# Thank-you CanonRumors!



## Arkarch (Mar 24, 2012)

Thank-you CanonRumors! And thank-you all who participate in the forums!

I wanted to use my Post #100 as sincere appreciation for this resource. I am quite familiar with operating high volume special interest sites - and other than the mild shock on announce day - the site as been available 24/7 and generally clean of spam or conflict.

And while I know its been an interesting rumor year, once the good rumors came out on the new bodies the site was on top of it.

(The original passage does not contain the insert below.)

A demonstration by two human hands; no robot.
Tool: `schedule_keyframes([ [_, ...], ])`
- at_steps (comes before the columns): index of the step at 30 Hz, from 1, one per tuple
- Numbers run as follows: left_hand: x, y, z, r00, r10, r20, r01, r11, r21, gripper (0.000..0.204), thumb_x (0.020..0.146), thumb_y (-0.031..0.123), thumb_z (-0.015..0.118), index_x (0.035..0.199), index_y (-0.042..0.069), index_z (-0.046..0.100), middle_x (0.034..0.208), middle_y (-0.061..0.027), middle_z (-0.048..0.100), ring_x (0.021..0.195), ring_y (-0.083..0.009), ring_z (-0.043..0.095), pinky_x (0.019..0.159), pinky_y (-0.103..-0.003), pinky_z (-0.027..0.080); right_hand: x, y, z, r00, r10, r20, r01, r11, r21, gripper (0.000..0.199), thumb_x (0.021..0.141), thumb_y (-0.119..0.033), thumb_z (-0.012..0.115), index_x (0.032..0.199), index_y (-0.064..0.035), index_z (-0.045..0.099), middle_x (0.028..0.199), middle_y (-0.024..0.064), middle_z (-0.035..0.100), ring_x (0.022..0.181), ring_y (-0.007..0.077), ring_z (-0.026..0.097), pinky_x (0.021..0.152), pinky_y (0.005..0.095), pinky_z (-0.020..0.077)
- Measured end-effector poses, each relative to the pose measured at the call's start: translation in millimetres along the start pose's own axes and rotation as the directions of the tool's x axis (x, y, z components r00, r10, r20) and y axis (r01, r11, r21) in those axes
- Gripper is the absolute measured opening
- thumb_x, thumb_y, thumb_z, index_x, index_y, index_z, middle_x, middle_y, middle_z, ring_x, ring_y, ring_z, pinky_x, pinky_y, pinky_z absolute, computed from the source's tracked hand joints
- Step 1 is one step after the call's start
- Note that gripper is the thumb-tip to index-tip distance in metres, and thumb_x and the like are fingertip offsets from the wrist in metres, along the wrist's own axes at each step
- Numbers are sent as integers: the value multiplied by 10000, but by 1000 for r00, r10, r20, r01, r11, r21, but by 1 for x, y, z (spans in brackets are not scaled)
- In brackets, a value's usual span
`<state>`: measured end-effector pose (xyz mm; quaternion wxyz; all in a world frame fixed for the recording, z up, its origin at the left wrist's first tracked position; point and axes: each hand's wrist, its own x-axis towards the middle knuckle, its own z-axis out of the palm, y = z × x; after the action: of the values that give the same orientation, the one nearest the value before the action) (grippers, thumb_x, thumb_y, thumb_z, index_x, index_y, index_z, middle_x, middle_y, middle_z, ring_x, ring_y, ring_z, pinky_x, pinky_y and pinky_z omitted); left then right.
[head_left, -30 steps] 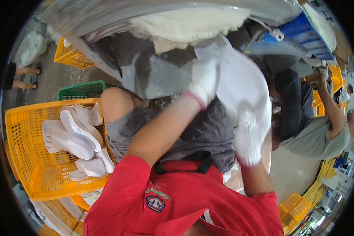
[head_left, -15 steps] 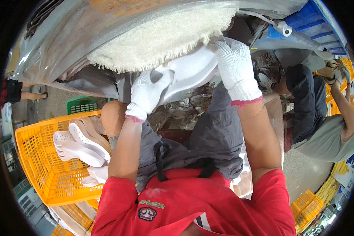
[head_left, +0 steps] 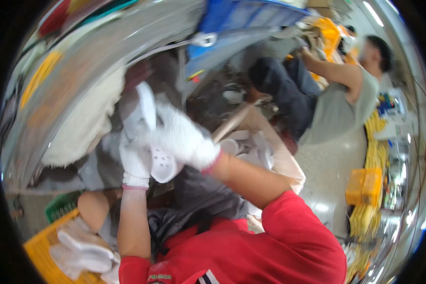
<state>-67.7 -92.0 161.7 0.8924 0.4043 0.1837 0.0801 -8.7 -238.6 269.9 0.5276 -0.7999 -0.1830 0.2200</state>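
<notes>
Low over a grey-trousered lap, beside a fringed cream cloth, holds a white clog up in the air. Shows the holed toe pointing down toward the lap, beneath the right hand, gloved in white. Higher up, shows a curved white part, too blurred to identify as the same clog or a second one. Grips the clog with the right fingers, bent around it and partly hidden. Sets the left hand, likewise gloved, upright close against it; impossible to tell, through the blur, whether with fingers closed or merely bracing.

Just changed: hands drawn together, no longer spread wide along a white piece before the cloth, as half a second ago. Suggests, as a judgement, handling away from the cloth, with the clog not yet set down.

Also different: a view swung to the right. Gives fuller sight of a pale-lined container of white pieces, near the right forearm, and of a co-worker. Leaves the orange basket, holding more white clogs, lower at left and partly cut off.
</notes>
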Motion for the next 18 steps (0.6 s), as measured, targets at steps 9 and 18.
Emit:
schedule_keyframes([
  [9, 115, -27, -2, 980, -179, 89, 194, 959, -205, 504, 1047, 431, 686, 1295, -6, 705, 1167, -64, 741, 1032, -221, 725, 881, -406, 578, 1, 56, 12, 808, -317, -496, 262, 948, -179, 994, 790, -176, 821, 1622, 83, 343, 1533, 329, 534, 1453, 393, 540, 1199, 411, 435],
  [18, -6, 43, -23, 944, -327, -44, 265, 671, 693, 493, 976, 311, 812, 1315, -33, 712, 1150, -85, 776, 1010, -154, 702, 877, -325, 567, 70, 8, 1, 960, -97, -264, 79, 994, -79, 291, 910, -232, 766, 1048, 23, 751, 899, 181, 753, 863, 284, 724, 802, 396, 556],
])
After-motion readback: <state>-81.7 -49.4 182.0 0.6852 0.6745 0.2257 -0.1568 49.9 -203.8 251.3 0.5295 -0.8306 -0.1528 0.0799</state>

From linking to the first shots of the 5DmIII in Africa to the Announce (and I appreciate the effort for the video feed even though that provider dropped) to the news of arrivals and all the shipping details - CR kept me informed if not a bit obsessed.

While there is more to come, my new 5DmIII has arrived and I am going to go out and play.

Applause.


----------



## ScottyP (Apr 22, 2012)

I'll second that. I get tons of valuable info, as well as some stuff that is just interesting to know. This really is a MUCH nicer atmosphere than Nikonrumors or Photorumors or most of the other sites out there. Thanks for all you guys (and all the members) do!


----------



## Kamera Obscura (Apr 22, 2012)

Yes indeed, Thank you! 

Also a very big thank you to guys like Neuro and MT Spokane Photog, to name a few.

These guys never get tired to help out. Sometimes same questions over and over again and always great answers.

Very cool,

dario.


----------



## JoelBelmont (Apr 27, 2012)

I'm also grateful for all the useful information.


----------